[Instructions to follow] Find the word "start" in the listing, and copy out each line where it turns up.

*** Begin section ***

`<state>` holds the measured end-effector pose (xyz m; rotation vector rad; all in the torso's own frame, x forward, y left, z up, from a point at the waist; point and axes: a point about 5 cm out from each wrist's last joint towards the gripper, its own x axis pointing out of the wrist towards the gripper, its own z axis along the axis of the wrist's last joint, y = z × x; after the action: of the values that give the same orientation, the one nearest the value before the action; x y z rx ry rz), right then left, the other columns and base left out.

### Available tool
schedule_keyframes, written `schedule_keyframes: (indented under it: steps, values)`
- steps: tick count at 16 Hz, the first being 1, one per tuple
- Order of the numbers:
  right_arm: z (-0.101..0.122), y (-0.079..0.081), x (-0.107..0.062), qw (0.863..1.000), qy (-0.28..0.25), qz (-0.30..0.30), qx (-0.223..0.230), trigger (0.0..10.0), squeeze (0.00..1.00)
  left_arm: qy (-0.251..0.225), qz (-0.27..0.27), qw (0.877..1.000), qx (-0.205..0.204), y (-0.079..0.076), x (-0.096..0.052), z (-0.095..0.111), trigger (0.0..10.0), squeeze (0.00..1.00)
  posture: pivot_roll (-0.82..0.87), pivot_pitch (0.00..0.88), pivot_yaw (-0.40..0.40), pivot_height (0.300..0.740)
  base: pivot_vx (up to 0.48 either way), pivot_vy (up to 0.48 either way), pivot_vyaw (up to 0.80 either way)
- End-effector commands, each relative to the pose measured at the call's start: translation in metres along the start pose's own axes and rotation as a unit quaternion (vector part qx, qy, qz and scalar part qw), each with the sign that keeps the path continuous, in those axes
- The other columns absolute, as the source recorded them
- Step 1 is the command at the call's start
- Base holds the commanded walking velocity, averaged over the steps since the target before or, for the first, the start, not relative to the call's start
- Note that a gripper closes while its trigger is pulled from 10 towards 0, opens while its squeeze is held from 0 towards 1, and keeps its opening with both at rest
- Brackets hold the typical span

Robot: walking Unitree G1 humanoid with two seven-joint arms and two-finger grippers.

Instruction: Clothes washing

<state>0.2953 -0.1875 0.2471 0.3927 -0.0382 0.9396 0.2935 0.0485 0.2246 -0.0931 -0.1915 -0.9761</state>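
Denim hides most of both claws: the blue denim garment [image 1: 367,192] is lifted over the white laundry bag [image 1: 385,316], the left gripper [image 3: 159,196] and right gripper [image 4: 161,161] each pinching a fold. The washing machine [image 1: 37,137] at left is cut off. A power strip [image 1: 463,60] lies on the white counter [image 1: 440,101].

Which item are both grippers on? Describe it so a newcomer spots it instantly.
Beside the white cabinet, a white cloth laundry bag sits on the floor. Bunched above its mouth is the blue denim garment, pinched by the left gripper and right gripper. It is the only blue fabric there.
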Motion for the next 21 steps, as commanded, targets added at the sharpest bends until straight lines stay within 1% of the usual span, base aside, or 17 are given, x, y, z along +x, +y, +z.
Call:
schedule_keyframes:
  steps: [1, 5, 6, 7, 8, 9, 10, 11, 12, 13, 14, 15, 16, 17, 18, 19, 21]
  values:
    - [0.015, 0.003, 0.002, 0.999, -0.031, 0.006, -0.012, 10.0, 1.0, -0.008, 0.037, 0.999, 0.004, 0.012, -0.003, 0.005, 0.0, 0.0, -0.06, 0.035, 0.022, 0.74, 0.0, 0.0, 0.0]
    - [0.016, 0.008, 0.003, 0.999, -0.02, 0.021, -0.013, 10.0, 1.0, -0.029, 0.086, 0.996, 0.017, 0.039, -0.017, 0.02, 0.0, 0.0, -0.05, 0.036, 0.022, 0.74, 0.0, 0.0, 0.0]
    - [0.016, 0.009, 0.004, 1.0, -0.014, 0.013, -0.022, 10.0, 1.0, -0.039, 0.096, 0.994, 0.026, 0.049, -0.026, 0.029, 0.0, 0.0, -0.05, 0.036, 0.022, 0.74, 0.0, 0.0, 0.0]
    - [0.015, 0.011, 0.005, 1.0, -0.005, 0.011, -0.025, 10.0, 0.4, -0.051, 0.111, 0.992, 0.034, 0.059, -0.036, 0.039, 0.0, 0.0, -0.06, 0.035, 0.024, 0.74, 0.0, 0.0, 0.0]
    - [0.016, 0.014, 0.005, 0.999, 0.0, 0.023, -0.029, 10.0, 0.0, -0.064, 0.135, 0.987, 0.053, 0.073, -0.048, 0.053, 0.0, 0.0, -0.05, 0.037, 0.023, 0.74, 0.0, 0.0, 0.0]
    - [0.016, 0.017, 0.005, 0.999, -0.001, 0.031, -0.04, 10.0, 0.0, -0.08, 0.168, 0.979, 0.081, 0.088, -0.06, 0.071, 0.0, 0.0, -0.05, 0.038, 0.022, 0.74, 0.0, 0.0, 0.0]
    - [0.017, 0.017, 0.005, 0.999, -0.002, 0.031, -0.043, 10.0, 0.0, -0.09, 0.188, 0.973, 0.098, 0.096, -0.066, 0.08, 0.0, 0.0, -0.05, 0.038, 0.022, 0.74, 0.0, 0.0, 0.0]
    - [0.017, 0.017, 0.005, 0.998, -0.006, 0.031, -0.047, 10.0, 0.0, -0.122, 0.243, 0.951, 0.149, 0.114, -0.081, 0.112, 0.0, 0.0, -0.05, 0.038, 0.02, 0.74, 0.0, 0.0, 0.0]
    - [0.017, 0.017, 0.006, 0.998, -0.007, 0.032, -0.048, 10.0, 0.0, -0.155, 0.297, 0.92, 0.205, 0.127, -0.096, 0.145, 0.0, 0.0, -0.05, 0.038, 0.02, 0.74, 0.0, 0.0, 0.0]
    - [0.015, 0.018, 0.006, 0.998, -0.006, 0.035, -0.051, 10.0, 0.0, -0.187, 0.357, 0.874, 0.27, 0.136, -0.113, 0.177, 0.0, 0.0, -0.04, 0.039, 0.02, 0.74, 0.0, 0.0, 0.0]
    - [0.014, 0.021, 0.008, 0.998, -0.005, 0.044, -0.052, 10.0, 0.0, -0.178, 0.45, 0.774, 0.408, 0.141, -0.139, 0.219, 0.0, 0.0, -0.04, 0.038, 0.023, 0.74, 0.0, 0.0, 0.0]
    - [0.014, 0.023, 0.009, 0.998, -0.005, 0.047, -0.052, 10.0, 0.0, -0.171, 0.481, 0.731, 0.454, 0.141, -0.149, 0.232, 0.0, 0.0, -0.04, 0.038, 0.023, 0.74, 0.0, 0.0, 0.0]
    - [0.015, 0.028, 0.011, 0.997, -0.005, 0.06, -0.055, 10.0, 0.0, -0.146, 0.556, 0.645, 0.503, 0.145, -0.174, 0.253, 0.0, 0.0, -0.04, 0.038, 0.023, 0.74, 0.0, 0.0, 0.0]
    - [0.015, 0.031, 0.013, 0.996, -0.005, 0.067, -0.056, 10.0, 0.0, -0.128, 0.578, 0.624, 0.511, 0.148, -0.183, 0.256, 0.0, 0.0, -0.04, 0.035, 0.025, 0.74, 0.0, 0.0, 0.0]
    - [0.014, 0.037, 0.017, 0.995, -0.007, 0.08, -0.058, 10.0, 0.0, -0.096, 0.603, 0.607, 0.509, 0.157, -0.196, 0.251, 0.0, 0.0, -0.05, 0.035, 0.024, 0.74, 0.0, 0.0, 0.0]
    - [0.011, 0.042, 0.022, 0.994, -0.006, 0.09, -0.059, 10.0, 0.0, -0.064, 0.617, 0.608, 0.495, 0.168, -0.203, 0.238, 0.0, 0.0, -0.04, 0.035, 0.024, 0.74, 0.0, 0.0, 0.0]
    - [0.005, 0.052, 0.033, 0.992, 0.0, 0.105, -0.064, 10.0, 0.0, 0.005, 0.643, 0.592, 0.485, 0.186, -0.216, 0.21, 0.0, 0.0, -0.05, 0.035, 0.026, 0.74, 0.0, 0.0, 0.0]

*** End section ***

[Result of this exercise]
- End-effector commands, each relative to the pose measured at the call's start: translation in metres along the start pose's own axes and rotation as a unit quaternion (vector part qx, qy, qz and scalar part qw), each with the sign that keeps the path continuous, in those axes
- Step 1 is the command at the call's start
- Base holds the commanded walking velocity, averaged over the steps since the target before or, for the first, the start, not relative to the call's start

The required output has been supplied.